### Source material
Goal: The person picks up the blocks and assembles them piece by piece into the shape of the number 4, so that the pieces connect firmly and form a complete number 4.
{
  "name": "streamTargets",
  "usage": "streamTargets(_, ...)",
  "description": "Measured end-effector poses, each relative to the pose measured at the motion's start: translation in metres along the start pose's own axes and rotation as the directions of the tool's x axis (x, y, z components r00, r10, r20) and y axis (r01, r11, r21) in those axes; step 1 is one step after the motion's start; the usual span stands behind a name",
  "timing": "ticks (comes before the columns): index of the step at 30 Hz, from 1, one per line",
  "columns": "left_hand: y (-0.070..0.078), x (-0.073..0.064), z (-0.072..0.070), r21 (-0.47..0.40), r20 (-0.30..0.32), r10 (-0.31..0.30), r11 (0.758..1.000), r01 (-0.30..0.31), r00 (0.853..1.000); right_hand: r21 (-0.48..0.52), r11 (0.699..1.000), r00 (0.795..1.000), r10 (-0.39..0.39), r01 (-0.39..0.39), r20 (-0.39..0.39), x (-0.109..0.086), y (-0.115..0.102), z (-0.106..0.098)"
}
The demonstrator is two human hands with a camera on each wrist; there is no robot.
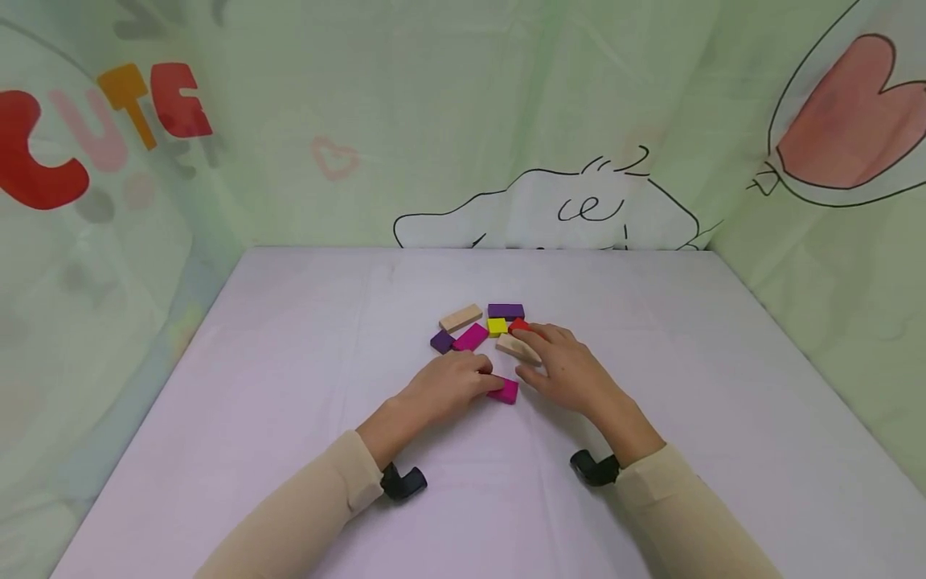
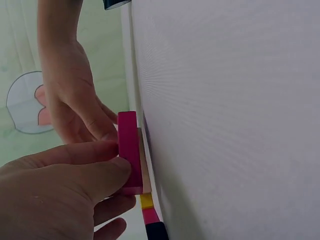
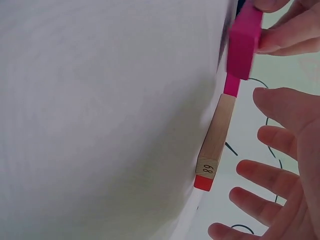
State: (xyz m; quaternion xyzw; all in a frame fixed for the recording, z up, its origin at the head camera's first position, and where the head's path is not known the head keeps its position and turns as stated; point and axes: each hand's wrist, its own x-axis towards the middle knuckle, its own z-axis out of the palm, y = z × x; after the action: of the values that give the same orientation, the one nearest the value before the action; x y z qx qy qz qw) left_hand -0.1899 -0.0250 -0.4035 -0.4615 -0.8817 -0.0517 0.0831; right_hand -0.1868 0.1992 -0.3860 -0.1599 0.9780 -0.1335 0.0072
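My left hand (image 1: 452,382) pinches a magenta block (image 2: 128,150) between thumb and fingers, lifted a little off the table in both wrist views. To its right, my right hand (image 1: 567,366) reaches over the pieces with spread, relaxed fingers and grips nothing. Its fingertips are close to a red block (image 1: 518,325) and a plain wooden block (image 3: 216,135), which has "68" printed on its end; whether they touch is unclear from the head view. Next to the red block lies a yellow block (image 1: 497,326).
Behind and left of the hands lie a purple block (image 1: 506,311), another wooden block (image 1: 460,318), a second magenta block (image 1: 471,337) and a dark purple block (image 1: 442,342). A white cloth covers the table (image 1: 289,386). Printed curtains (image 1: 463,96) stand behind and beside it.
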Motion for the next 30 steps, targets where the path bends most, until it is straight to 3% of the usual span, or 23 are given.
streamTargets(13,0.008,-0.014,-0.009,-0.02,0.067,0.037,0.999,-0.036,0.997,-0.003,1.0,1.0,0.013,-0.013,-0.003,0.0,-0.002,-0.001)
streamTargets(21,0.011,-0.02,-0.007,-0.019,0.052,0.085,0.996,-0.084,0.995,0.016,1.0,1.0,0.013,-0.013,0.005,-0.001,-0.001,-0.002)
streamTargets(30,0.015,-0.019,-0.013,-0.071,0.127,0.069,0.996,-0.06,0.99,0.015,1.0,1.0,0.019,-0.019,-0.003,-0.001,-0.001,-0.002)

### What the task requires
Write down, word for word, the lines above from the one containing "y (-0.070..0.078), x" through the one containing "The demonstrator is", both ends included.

### Response for this exercise
  "columns": "left_hand: y (-0.070..0.078), x (-0.073..0.064), z (-0.072..0.070), r21 (-0.47..0.40), r20 (-0.30..0.32), r10 (-0.31..0.30), r11 (0.758..1.000), r01 (-0.30..0.31), r00 (0.853..1.000); right_hand: r21 (-0.48..0.52), r11 (0.699..1.000), r00 (0.795..1.000), r10 (-0.39..0.39), r01 (-0.39..0.39), r20 (-0.39..0.39), x (-0.109..0.086), y (-0.115..0.102), z (-0.106..0.098)"
}
The demonstrator is two human hands with a camera on each wrist; there is no robot.

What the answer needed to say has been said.